On his laptop, Schreck incorporates the recorded heartbeats, live instrumental and vocal performances, and other sounds into pieces of music in the style the patient or family members choose. “We can make things in the styles of heavy metal, prog rock, country, or hip-hop,” he says. “It is very specific and individual. We recorded all the sounds of one patient’s medical equipment. He liked electronic music, so we made kind of a dub-step track.”
For 14-year-old patient Dylan, who had a terminal condition, Schreck produced tracks incorporating Dylan’s heartbeat with some of his favorite music. After the teen’s passing, his parents listened to the music daily to cope with their loss. Schreck has also worked in perinatal hospice for mothers whose babies have been diagnosed with conditions incompatible with life. “We can record some of the sounds—maybe from the ultrasound—and use those to write a lullaby or put together music that will be meaningful to families,” he says. “It becomes something tangible—a thread for them. If there are siblings, the parents can use the music to explain that this came from their younger brother or sister.”
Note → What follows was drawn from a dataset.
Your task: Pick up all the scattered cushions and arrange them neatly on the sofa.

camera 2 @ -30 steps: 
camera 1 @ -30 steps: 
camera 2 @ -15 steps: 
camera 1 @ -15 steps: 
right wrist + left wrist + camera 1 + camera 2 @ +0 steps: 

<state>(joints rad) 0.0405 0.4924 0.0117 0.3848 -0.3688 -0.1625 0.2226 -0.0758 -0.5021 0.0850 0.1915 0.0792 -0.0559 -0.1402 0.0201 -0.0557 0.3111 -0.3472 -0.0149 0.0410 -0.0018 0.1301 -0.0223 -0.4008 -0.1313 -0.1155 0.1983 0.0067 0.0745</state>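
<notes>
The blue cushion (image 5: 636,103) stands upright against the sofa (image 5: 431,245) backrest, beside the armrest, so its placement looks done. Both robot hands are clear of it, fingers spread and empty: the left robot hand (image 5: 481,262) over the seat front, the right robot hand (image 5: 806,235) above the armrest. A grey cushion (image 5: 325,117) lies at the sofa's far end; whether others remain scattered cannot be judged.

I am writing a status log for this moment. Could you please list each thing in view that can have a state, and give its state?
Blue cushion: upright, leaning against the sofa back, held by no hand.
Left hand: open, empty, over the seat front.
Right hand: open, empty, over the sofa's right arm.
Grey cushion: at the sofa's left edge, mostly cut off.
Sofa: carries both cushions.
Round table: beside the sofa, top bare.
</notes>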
Schreck is part of the medical team working to help patients through the difficulties of a chronic illness. “This is not just something nice I’m doing,” he states. “Together, we focus on living and quality of life, not dying. I want the patients to get the most out of each day and change their mood. Music can do this when used in this way.” The process involves getting people to participate in the music making. “Some people tell me, ‘I can’t sing’ or ‘I don’t have rhythm,’” Schreck relates. ”I tell them, “You have a heart, so you have rhythm of some sort. We can take pieces of any sound and make a mosaic to create a rhythm. It may come from any sound that the microphones can pick up or sounds the patients make with their vocal cords.”
Schreck does most of the recording in the patient’s room with his laptop using GarageBand software. He may take some tracks home for editing and buffing up with other programs. The people he serves see the songs as treasures filled with memories of joy that are rewarding to revisit. “I believe that when you’re living with a significant illness, you remember everything—good and bad,” he says. “If we can interject joy into some moments, they will never forget them. Even when there is nothing else that can be done for a patient, I can still knock on their door. Music therapy can help, even if the patient just listens.”
A difficult part of Schreck’s job is seeing patients lose their battle. “There are people that I really connect with, and I can get sad,” he says. “But having the honor to walk with them during the hardest of times and creating music as a vehicle to move together through these times, is the best part of this job.”